The response should be an exact transcription of the data below, free of images.

******

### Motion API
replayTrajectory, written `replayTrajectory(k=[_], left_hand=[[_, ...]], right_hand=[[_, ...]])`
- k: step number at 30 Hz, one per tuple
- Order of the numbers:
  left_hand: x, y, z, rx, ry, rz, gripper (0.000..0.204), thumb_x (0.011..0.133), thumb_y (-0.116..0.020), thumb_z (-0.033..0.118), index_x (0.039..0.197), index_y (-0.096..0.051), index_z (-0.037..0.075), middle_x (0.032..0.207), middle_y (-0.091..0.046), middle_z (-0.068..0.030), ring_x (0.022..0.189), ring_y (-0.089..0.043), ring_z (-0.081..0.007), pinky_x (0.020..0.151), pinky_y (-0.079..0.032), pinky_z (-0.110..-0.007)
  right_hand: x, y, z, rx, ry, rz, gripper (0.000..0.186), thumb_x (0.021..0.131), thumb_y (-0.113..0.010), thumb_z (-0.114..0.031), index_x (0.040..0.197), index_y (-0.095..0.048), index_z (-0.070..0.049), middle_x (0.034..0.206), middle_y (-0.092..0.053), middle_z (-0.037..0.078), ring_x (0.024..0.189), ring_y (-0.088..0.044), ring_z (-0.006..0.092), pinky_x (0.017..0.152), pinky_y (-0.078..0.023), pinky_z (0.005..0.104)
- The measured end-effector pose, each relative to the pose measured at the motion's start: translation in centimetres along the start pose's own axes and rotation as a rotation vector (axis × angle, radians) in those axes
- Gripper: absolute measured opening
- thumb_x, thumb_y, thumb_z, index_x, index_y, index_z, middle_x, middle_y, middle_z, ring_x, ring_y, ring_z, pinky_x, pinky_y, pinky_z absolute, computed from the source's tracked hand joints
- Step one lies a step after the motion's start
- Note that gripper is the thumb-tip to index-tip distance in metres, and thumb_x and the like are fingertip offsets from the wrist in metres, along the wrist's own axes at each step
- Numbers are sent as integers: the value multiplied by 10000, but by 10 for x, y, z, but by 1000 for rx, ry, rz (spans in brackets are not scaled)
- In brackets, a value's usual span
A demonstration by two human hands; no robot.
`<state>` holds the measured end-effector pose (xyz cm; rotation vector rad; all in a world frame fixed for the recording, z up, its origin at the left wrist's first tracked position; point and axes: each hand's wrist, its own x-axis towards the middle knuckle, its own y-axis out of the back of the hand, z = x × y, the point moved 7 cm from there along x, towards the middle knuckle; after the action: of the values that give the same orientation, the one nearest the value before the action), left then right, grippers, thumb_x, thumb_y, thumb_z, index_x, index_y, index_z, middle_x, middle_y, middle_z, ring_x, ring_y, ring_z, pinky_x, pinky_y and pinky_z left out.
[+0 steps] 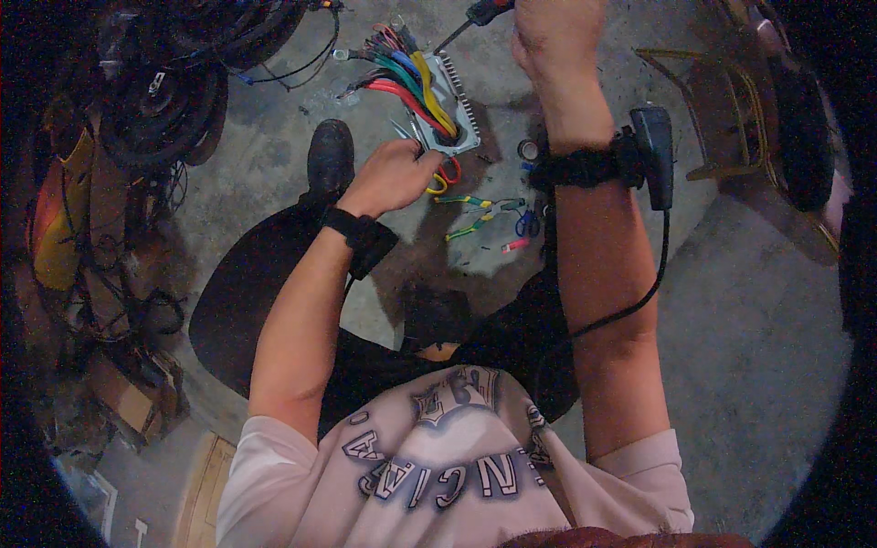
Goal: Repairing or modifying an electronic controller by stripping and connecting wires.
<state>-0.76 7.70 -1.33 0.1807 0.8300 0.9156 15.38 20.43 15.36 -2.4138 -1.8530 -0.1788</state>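
Note:
A grey finned metal case [465,114] lies on the floor, with thick red, yellow, green and blue cables [413,89] coming out of it. My left hand [391,178] is closed at its near left corner; the fingertips are partly hidden. Up at the far right, my right hand [559,41] grips a screwdriver [484,11] with a dark red and black handle. Its thin shaft slants down left toward the case's far end. Beside my left fingers lie red and yellow looped handles [450,170], their tool partly hidden.
Green-and-yellow pliers [484,203], blue-handled scissors [527,224] and a small red item [515,246] lie near the case. A roll of tape [527,149] sits by my right wrist. Coiled black cables [164,100] pile at left; a yellow-edged frame [722,119] stands right.

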Motion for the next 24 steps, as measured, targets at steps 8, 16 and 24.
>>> replayTrajectory(k=[8,16,24], left_hand=[[2,-4,-5,64,-27,-8,517,953,-479,418,984,-654,-68,980,-639,-307,978,-617,-460,868,-472,-485],[0,-1,-3,-20,-56,40,531,882,-513,406,851,-645,-108,895,-619,-351,919,-618,-486,850,-470,-511],[1,-2,-3,-21,-55,32,535,879,-519,412,839,-639,-108,889,-621,-344,917,-617,-485,839,-473,-508]], right_hand=[[3,2,7,85,0,6,187,965,-633,-182,953,-609,3,696,-609,25,564,-543,85,510,-441,241],[3,2,1,77,40,26,176,958,-645,-179,945,-616,-5,691,-605,14,571,-536,76,511,-425,234],[1,-1,-1,91,21,-14,182,961,-645,-180,951,-614,-1,694,-597,7,573,-529,72,517,-432,232]])
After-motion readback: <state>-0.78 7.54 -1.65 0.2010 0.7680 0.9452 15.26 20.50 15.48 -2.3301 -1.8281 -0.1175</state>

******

**Response**
### Motion API
replayTrajectory, written `replayTrajectory(k=[_], left_hand=[[_, ...]], right_hand=[[_, ...]])`
- k: step number at 30 Hz, one per tuple
- Order of the numbers:
  left_hand: x, y, z, rx, ry, rz, gripper (0.000..0.204), thumb_x (0.011..0.133), thumb_y (-0.116..0.020), thumb_z (-0.033..0.118), index_x (0.039..0.197), index_y (-0.096..0.051), index_z (-0.037..0.075), middle_x (0.032..0.207), middle_y (-0.091..0.046), middle_z (-0.068..0.030), ring_x (0.022..0.189), ring_y (-0.089..0.043), ring_z (-0.081..0.007), pinky_x (0.020..0.151), pinky_y (-0.079..0.032), pinky_z (-0.110..-0.007)
  right_hand: x, y, z, rx, ry, rz, gripper (0.000..0.186), thumb_x (0.021..0.131), thumb_y (-0.113..0.010), thumb_z (-0.114..0.031), index_x (0.040..0.197), index_y (-0.095..0.048), index_z (-0.070..0.049), middle_x (0.034..0.206), middle_y (-0.092..0.053), middle_z (-0.037..0.078), ring_x (0.024..0.189), ring_y (-0.088..0.044), ring_z (-0.006..0.092), pinky_x (0.017..0.152), pinky_y (-0.078..0.023), pinky_z (0.005..0.104)
- The measured end-effector pose, each relative to the pose measured at the motion's start: translation in centimetres along the start pose's own axes and rotation as a rotation vector (axis × angle, radians) in those axes
- Gripper: absolute measured opening
- thumb_x, thumb_y, thumb_z, index_x, index_y, index_z, middle_x, middle_y, middle_z, ring_x, ring_y, ring_z, pinky_x, pinky_y, pinky_z absolute, computed from the source's tracked hand joints
- Step one lies a step after the motion's start
- Note that gripper is the thumb-tip to index-tip distance in metres, and thumb_x and the like are fingertip offsets from the wrist in metres, along the wrist's own axes at each step
- Numbers are sent as integers: the value multiplied by 10000, but by 10 for x, y, z, but by 1000 for rx, ry, rz (spans in brackets are not scaled)
- In brackets, a value's usual span
A demonstration by two human hands; no robot.
`<state>` holds the measured end-effector pose (xyz cm; rotation vector rad; all in a world frame fixed for the recording, z up, its origin at the left wrist's first tracked position; point and axes: each hand's wrist, its own x-axis towards the middle knuckle, its own y-axis out of the back of the hand, z = x × y, the point moved 7 cm from there along x, towards the middle knuckle; after the action: of the values that give the same orientation, the one nearest the value before the action), left then right, grippers, thumb_x, thumb_y, thumb_z, index_x, index_y, index_z, middle_x, middle_y, middle_z, ring_x, ring_y, ring_z, pinky_x, pinky_y and pinky_z left out.
[+0 steps] 
Goal: Repairing or modifying an electronic controller by stripping and connecting wires.
<state>-0.76 7.70 -1.33 0.1807 0.8300 0.9156 15.38 20.43 15.36 -2.4138 -1.8530 -0.1788</state>
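Note:
A grey finned metal case [465,114] lies on the floor, with thick red, yellow, green and blue cables [413,89] coming out of it. My left hand [391,178] is closed at its near left corner; the fingertips are partly hidden. Up at the far right, my right hand [559,41] grips a screwdriver [484,11] with a dark red and black handle. Its thin shaft slants down left toward the case's far end. Beside my left fingers lie red and yellow looped handles [450,170], their tool partly hidden.
Green-and-yellow pliers [484,203], blue-handled scissors [527,224] and a small red item [515,246] lie near the case. A roll of tape [527,149] sits by my right wrist. Coiled black cables [164,100] pile at left; a yellow-edged frame [722,119] stands right.
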
Motion for the next 24 steps, as measured, targets at steps 8, 16 and 24.
>>> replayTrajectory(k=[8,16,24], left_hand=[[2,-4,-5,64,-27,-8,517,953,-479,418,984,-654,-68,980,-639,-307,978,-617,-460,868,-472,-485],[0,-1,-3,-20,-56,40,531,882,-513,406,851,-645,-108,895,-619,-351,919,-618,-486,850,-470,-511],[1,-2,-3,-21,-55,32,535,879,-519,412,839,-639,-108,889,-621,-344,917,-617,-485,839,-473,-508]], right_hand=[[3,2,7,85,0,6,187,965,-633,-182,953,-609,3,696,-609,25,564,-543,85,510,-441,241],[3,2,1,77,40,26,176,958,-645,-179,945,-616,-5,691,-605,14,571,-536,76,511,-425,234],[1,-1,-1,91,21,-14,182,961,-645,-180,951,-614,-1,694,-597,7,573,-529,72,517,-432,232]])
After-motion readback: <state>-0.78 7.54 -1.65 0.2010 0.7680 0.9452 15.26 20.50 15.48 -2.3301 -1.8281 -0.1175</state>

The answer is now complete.